The following posting was made a few years agon on my old blog and as due to the lunar theme, I thought I would repeat it here.
The excerpt is from Spirit of the Witch: Religion & Spirituality in Contemporary Witchcraft by Raven Grimassi, which is described as being "an one-of-a-kind guidebook" in which Raven Grimassi "presents an insightful portrait of the spirit of the Witch. He explores the spiritual element of the rituals, practices, and beliefs of Witchcraft, and how these elements apply not only to the seasons of nature, but also to the mystical seasons of the soul".
While the book does state that it discusses a more philosophical aspect to Wicca, if I was 100% honest, such information can already be found elsewhere - however Mr Grimassis' writing style does make things easy to read.
The following statement about Moon worship I found interesting, although towards the end I do personally feel that Mr Grimassi has taken a bit of "poetic license". But regardless, it is interesting.
The Roman writers such are Horace, wrote of witches drawing the Moon down from the heavens. Indeed, the literature of witchcraft depicts an intimate relationship between the Moon and witches. It is clear that a belief has long existed concerning witches obtaining power from the light of the Moon.
In Charles Leyland’s Aradia: Gospel of the Witches (1899), we find a reference to witches gathering beneath the Moon:
“Whenever ye have need of anything, once in the month and when the Moon is full, ye shall assemble in some secret place, or in the forest altogether joined to adore the potent spirit of your queen, my mother, the Great Diana. She who vain would learn all sorcery yet has not won its deepest secrets, then my mother would teach her, in truth all things as yet unknown. And ye shall be free from slavery, and so you shall be free in everything; and as a sign that you are truly free, ye shall be naked in your rights, both men and women also …”
The Full Moon has called to something in the human spirit as long ago as the Neolithic period, if not much earlier. Images of the moon displaying a full circle, flanked by left and right facing crescents, appear in primitive art as early as 4500-4300 BCE. The coiled serpent flanked by these crescent shapes also appears during the same period and, as noted earlier, one of the Goddesses associated with witchcraft (Proserpina) is ultimately linked with the serpent.
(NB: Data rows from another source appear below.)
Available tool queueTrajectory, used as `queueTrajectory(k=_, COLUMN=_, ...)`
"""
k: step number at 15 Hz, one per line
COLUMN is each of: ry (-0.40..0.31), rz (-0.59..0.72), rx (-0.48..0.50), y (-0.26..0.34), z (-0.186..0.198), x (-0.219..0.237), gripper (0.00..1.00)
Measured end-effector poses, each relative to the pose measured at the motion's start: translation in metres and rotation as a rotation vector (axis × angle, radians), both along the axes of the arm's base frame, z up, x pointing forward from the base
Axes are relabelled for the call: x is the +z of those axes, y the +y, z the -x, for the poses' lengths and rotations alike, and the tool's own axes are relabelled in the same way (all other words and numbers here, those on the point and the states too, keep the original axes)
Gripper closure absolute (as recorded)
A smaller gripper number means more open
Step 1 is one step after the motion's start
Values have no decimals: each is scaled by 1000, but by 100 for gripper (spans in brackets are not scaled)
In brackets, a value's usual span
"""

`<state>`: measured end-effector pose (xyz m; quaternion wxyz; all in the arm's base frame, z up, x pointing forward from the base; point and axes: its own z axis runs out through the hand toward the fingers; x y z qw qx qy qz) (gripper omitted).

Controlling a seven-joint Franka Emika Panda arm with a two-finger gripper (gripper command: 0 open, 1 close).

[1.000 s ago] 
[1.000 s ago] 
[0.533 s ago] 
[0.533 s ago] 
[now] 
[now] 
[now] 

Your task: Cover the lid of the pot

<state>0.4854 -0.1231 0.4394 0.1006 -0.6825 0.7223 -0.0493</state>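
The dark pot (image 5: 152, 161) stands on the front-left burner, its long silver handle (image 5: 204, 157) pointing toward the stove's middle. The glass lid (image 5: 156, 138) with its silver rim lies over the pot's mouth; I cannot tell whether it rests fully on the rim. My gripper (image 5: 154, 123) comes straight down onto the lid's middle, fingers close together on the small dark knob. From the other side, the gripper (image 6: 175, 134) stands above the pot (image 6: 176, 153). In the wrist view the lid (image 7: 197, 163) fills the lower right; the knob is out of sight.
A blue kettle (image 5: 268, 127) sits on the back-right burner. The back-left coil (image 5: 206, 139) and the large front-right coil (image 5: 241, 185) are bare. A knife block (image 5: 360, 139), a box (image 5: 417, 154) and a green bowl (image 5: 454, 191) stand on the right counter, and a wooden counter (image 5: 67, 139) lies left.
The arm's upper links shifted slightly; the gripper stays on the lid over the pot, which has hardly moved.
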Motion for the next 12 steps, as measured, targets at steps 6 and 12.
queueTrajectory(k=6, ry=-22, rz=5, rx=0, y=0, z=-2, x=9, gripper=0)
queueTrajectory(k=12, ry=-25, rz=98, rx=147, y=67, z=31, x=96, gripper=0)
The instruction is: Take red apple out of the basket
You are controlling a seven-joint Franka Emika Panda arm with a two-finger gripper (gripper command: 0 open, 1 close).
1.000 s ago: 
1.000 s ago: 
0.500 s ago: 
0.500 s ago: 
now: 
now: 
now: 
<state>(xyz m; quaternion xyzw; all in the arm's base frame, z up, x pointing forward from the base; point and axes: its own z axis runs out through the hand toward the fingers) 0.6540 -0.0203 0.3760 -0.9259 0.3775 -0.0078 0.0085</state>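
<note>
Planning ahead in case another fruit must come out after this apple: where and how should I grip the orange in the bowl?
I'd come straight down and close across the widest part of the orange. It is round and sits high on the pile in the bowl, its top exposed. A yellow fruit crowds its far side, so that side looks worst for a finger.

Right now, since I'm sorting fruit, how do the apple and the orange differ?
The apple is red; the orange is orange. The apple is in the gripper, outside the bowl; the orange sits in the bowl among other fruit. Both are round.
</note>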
The Goddess of the Moon was originally worshipped in groves where a lake or spring could be found. She was also worshipped in a grotto where water issued forth from between the rocks. Her priestesses bore the responsibility of caring for the sacred water within the grove or grotto. Traditionally a sacred fire tended which represented the moon’s own light, and this fire could not be allowed to go out, due to the ancient belief that the Moon Goddess was the light of fire itself.
The Moon Goddess, as a mythological being, belongs to the torch-bearing class of deities who themselves were always connected in some manner with the Underworld. The Underworld connection linked the Moon Goddesses to the Fates, and thus the power of divination was bestowed upon the worshippers by the light of the Moon itself and by the torches that represented the Moon’s light.